→ **STORED DATA**

----------

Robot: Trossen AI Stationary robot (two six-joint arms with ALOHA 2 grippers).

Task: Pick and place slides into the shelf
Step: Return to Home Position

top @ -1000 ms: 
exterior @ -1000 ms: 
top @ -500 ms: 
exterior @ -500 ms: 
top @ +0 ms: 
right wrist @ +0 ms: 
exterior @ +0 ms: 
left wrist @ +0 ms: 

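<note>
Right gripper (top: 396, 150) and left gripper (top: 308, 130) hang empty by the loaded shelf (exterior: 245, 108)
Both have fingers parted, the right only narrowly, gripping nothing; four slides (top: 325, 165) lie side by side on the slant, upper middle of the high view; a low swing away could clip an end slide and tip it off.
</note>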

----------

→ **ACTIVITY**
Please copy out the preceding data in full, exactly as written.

→ **RESPONSE TO THE TASK**
Robot: Trossen AI Stationary robot (two six-joint arms with ALOHA 2 grippers).

Task: Pick and place slides into the shelf
Step: Return to Home Position

top @ -1000 ms: 
exterior @ -1000 ms: 
top @ -500 ms: 
exterior @ -500 ms: 
top @ +0 ms: 
right wrist @ +0 ms: 
exterior @ +0 ms: 
left wrist @ +0 ms: 

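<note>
Right gripper (top: 396, 150) and left gripper (top: 308, 130) hang empty by the loaded shelf (exterior: 245, 108)
Both have fingers parted, the right only narrowly, gripping nothing; four slides (top: 325, 165) lie side by side on the slant, upper middle of the high view; a low swing away could clip an end slide and tip it off.
</note>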

With that, the answer is done.